=== Brief ===
Once the line with "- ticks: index" is found in the data, output it and each following line exactly, up to and including the line with "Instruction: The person", and nothing before or after.

=== Entries provided ===
--- START ---
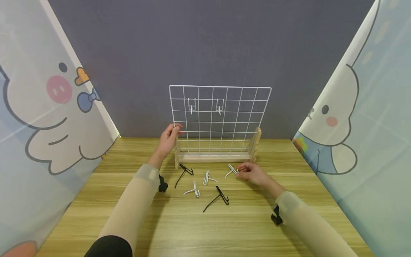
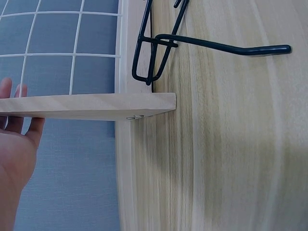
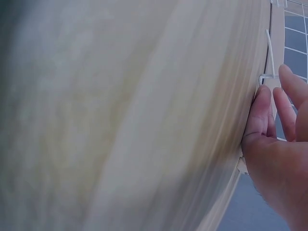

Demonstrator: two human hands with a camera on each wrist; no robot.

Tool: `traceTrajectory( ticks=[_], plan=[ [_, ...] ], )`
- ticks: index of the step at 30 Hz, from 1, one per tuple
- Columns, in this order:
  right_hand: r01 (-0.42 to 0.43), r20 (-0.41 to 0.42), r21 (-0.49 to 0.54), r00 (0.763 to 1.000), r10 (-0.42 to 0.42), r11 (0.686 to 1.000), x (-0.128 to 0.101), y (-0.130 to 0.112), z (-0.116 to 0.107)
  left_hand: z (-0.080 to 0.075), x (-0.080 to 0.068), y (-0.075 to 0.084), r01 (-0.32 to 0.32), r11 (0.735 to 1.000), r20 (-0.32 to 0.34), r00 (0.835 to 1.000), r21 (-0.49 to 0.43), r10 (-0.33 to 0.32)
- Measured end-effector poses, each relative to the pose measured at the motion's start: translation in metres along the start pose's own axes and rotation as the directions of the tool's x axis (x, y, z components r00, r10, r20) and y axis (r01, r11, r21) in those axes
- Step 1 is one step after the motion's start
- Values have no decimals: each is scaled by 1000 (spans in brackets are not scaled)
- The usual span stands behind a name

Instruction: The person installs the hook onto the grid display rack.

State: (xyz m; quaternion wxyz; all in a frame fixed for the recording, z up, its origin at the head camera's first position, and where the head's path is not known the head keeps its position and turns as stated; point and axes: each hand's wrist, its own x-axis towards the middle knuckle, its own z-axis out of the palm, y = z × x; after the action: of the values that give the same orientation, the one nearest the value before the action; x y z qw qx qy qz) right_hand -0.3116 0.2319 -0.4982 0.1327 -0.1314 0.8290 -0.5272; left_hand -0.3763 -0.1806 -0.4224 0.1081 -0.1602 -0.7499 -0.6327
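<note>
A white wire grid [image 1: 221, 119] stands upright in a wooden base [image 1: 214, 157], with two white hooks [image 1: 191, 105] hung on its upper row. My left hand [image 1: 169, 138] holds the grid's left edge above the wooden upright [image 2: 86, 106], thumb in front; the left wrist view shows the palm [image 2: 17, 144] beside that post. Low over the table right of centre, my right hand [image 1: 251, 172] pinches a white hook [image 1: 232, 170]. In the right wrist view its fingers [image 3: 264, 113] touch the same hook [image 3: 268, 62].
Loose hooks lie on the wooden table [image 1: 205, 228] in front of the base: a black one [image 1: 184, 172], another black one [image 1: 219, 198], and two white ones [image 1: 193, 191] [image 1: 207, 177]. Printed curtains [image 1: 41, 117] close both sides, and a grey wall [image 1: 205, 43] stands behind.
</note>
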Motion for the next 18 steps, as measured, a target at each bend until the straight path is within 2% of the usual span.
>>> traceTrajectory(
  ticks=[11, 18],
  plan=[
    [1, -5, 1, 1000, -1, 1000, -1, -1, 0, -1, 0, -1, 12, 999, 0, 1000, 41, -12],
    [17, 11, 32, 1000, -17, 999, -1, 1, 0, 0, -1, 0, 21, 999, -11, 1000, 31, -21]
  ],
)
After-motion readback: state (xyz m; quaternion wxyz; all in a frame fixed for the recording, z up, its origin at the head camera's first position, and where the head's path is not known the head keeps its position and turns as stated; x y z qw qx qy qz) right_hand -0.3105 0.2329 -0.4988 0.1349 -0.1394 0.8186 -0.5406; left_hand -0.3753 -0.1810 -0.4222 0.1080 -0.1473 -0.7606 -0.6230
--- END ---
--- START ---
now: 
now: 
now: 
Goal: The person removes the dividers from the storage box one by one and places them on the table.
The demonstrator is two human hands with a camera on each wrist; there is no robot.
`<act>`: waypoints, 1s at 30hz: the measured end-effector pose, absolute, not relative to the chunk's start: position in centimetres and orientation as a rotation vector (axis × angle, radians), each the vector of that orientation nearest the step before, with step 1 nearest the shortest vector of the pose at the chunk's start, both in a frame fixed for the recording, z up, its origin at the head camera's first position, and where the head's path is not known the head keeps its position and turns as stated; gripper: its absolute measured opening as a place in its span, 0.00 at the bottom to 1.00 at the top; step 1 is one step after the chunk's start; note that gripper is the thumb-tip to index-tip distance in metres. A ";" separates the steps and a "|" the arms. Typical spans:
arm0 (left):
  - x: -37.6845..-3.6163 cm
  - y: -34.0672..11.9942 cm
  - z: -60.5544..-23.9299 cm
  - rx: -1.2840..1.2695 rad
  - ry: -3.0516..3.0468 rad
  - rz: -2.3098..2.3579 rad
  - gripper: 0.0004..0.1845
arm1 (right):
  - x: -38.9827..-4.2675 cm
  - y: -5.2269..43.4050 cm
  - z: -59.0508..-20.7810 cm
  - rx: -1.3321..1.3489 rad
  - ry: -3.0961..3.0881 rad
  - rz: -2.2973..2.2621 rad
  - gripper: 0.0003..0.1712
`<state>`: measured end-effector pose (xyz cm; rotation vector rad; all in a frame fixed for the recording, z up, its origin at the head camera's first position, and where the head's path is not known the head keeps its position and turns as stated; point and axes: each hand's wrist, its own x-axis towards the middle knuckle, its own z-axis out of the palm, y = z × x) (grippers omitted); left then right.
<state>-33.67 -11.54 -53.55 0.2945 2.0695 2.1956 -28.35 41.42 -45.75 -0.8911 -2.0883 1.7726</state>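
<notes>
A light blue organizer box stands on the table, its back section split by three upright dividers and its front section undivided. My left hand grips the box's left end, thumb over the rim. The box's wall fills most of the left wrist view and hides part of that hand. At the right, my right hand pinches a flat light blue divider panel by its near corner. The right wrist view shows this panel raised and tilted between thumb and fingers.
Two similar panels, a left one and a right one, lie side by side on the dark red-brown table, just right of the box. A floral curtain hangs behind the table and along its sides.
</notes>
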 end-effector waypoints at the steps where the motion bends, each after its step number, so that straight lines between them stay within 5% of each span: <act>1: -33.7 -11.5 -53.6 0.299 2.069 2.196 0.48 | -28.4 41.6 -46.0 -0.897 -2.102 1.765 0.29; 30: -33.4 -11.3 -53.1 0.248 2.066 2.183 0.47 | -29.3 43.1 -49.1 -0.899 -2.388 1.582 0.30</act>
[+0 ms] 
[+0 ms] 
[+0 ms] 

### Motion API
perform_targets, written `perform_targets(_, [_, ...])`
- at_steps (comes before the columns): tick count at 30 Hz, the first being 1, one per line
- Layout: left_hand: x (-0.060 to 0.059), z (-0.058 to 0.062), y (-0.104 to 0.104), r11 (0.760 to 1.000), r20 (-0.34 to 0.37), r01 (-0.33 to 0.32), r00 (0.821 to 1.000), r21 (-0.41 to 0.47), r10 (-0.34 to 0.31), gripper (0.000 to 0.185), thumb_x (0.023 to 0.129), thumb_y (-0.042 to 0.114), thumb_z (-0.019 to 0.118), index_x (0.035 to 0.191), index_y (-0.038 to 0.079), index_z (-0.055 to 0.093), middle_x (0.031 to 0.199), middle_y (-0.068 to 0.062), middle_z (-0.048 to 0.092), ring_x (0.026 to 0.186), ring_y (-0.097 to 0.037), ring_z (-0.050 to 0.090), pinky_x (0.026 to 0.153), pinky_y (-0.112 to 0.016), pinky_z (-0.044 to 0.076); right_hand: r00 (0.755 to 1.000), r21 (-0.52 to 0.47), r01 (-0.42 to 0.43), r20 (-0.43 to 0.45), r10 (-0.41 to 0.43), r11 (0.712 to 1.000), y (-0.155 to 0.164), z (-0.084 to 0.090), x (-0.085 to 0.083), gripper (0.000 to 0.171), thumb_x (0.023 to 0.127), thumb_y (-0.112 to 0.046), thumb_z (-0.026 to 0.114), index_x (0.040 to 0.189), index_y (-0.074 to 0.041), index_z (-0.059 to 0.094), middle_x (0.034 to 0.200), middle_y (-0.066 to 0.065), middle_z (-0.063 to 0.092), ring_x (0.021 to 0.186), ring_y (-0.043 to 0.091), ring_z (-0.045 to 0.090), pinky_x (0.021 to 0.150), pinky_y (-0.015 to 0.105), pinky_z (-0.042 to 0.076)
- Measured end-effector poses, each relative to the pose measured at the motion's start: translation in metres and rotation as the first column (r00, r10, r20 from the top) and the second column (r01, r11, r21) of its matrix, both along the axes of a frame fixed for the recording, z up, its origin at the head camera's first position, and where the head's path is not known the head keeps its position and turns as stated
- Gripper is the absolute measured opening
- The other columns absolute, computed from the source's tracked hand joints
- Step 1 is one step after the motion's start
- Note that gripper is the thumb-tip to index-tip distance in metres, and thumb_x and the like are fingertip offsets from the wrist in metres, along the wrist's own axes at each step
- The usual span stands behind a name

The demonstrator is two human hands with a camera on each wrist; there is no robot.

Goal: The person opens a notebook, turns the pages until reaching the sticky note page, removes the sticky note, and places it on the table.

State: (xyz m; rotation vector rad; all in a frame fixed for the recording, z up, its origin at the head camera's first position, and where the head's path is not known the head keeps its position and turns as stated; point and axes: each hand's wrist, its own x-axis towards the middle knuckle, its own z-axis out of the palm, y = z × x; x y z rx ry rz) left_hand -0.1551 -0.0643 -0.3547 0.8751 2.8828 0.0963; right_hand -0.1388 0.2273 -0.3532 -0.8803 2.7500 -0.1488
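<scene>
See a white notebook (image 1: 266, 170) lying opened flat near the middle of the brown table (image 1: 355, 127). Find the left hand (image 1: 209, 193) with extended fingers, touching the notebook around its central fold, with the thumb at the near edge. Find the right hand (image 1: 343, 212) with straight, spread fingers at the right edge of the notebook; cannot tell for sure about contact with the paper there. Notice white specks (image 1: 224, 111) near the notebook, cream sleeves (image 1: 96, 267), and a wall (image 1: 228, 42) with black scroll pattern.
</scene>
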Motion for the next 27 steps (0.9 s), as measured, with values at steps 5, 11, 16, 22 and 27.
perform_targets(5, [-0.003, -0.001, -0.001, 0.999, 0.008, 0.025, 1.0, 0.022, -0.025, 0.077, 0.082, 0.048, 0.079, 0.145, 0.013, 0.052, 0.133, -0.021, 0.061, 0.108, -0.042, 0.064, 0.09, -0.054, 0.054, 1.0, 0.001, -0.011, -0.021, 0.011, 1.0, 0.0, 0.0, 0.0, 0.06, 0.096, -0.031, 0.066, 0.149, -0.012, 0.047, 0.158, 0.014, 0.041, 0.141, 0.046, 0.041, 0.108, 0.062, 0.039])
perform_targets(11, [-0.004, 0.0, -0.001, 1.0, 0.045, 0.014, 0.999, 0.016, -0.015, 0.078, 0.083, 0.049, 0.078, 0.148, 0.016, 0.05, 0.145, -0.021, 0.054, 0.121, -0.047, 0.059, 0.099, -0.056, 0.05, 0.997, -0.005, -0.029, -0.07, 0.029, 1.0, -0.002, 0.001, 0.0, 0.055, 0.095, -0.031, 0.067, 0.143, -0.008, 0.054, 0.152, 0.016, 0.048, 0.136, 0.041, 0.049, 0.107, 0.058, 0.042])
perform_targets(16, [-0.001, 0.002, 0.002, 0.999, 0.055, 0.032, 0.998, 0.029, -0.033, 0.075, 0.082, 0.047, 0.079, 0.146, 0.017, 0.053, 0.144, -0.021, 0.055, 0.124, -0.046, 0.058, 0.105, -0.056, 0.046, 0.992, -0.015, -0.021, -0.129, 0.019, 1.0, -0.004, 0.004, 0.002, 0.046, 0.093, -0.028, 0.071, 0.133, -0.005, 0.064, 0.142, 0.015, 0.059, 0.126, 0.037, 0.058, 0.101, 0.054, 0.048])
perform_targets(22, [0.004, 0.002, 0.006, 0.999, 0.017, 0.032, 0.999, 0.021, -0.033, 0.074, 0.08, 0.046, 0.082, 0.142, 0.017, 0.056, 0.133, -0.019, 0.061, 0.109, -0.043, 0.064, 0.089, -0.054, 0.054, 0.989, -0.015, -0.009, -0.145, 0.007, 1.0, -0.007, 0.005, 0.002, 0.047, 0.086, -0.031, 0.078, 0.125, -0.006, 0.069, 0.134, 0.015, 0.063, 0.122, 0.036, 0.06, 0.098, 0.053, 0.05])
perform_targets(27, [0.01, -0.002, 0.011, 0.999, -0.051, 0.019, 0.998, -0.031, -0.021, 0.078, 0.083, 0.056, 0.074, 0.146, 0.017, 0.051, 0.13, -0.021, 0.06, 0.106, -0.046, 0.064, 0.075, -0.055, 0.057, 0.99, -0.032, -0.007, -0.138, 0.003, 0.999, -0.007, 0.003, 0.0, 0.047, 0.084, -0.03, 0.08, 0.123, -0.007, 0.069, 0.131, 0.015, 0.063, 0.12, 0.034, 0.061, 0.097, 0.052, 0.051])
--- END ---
=== Result of the exercise ===
- ticks: index of the step at 30 Hz, from 1, one per tuple
- Columns, in this order:
  right_hand: r01 (-0.42 to 0.43), r20 (-0.41 to 0.42), r21 (-0.49 to 0.54), r00 (0.763 to 1.000), r10 (-0.42 to 0.42), r11 (0.686 to 1.000), x (-0.128 to 0.101), y (-0.130 to 0.112), z (-0.116 to 0.107)
  left_hand: z (-0.080 to 0.075), x (-0.080 to 0.068), y (-0.075 to 0.084), r01 (-0.32 to 0.32), r11 (0.735 to 1.000), r20 (-0.32 to 0.34), r00 (0.835 to 1.000), r21 (-0.49 to 0.43), r10 (-0.33 to 0.32)
- Measured end-effector poses, each relative to the pose measured at the motion's start: translation in metres along the start pose's own axes and rotation as the directions of the tool's x axis (x, y, z components r00, r10, r20) and y axis (r01, r11, r21) in those axes
- Step 1 is one step after the motion's start
- Values have no decimals: each is scaled by 1000 (spans in brackets are not scaled)
- The usual span stands behind a name

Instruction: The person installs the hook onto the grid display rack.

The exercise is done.